## Problem requirements
Print the lines exactly. Start at the first line of the material below, end with the line that contains "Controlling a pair", and skip all pictures.

## Data

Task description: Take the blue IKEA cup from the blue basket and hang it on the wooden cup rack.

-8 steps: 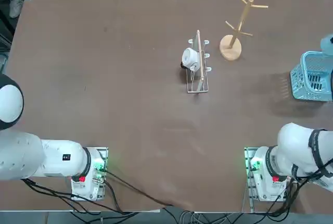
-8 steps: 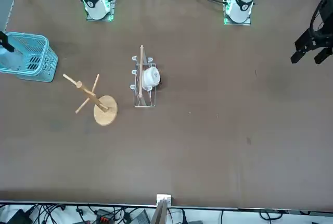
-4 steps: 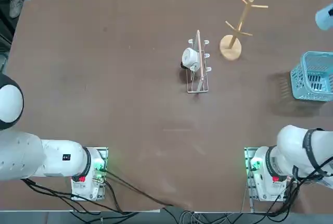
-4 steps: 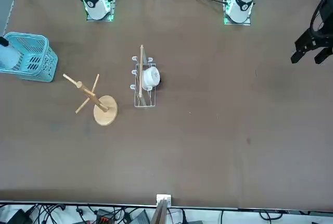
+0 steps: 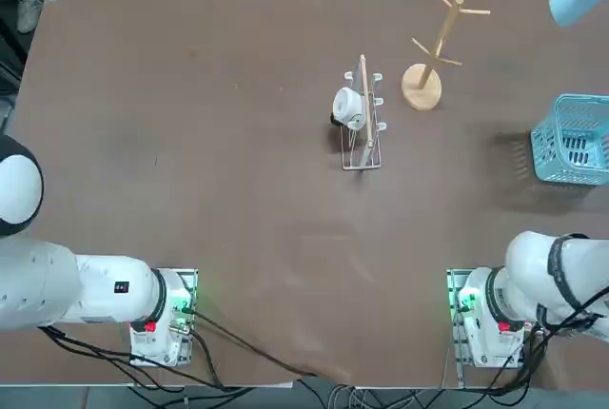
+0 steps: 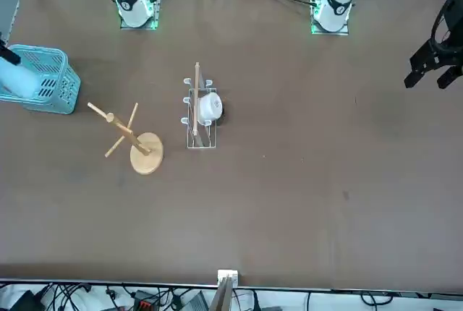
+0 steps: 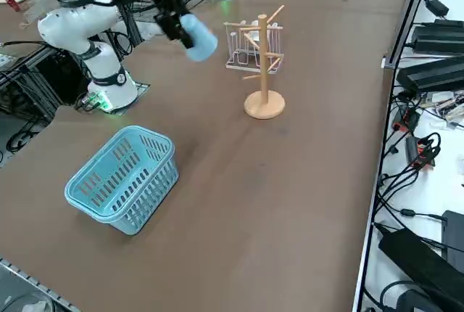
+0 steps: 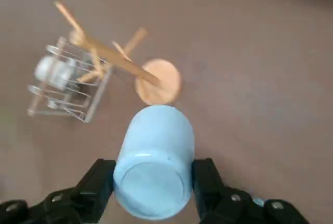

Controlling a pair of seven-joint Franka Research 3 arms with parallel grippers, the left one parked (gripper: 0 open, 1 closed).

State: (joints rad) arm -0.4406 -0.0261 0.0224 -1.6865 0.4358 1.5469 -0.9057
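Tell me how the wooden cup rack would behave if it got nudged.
The wooden cup rack would probably tip before it slid far, since its pole stands tall over a fairly small disc base. If toppled, it might rock rather than roll freely, as slanted pegs stick out on several sides. It looks stiff, being solid wood.

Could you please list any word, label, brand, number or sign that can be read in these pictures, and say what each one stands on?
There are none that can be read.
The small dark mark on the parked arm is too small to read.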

## Solution to this task
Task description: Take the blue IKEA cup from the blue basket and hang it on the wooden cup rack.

-8 steps: 
-8 steps: 
-4 steps: 
-4 steps: 
+0 steps: 
+0 steps: 
+0 steps: 
+0 steps: 

Controlling a pair of seven-joint Franka Research 3 arms with parallel grippers, the left one parked (gripper: 0 open, 1 closed).

No more work remains in this exercise.